NEW ORLEANS — New Orleans healthcare professionals are calling on the New Orleans Police Department to stop using "aggressive crowd control techniques" against protesters calling for an end to police brutality and racial discrimination across the country.
Hundreds of healthcare professionals signed onto the letter, which states that they stand in solidarity with the protesters and lays out the dangers of crowd control techniques used by police, as seen in New Orleans on the Crescent City Connection June 3.
In the letter, sent to NOPD and published by The Lens, doctors lay out the dangers of using tear gas, especially during the COVID-19 pandemic.
"Tear gas is used as an alternative to more lethal force despite it initially being developed as a tool for physical and psychological torture," the letter reads. "Chemical irritants such as tear gas are banned from use in warfare, yet we allow them to be used to cause harm on our own citizens. The use of tear gas causes injuries indiscriminately, which according to the organization Physicians for Human Rights, could be a violation of International Human Rights principles."
The letter acknowledges the increased risk of COVID-19 transmission during large gatherings like protests, but adds that the use of tear gas is much more dangerous.
"The use of tear gas is in direct conflict with appropriate infection control measures in times of a pandemic. Its use can increase the risk of infection with COVID-19 by irritating the respiratory tract, increasing inflammation and inducing cough, thus dispersing droplets throughout the surrounding environment," the letter reads. "To use a chemical that increases the risk of these symptoms in the midst of one of the deadliest infectious disease outbreaks in modern day history is irresponsible and could contribute to overwhelming an already overburdened healthcare system."
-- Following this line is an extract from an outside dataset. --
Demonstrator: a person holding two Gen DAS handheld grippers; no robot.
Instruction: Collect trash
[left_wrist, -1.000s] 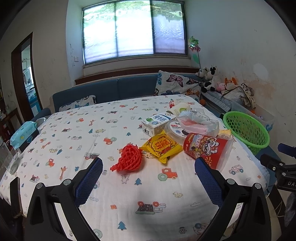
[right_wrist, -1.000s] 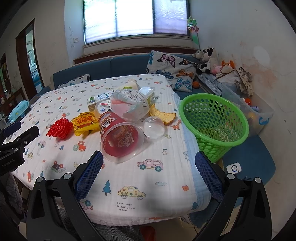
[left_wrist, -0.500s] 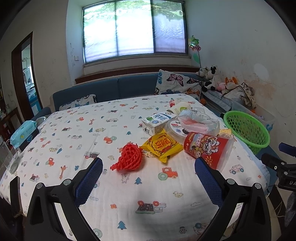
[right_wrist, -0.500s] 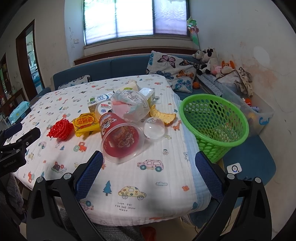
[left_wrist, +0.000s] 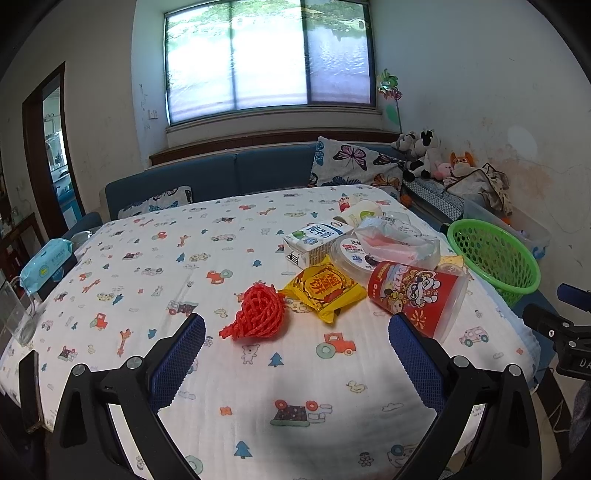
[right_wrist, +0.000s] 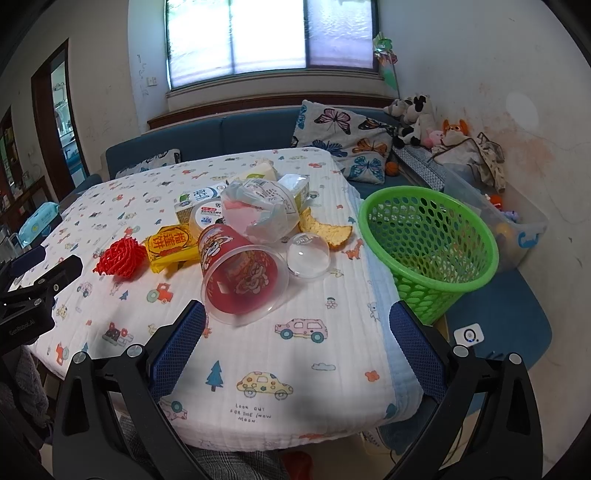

NOPD officers deployed canisters of tear gas into a crowd of hundreds, possibly thousands of protesters Wednesday, June 3, on the Crescent City Connection Bridge as they attempted to cross a police barricade.
It was the only physical encounter between police and protesters so far in New Orleans through more than a week of protests highlighting the death of George Floyd at the hands of Minnesota police and the deaths of other black men and women in encounters with police over the years.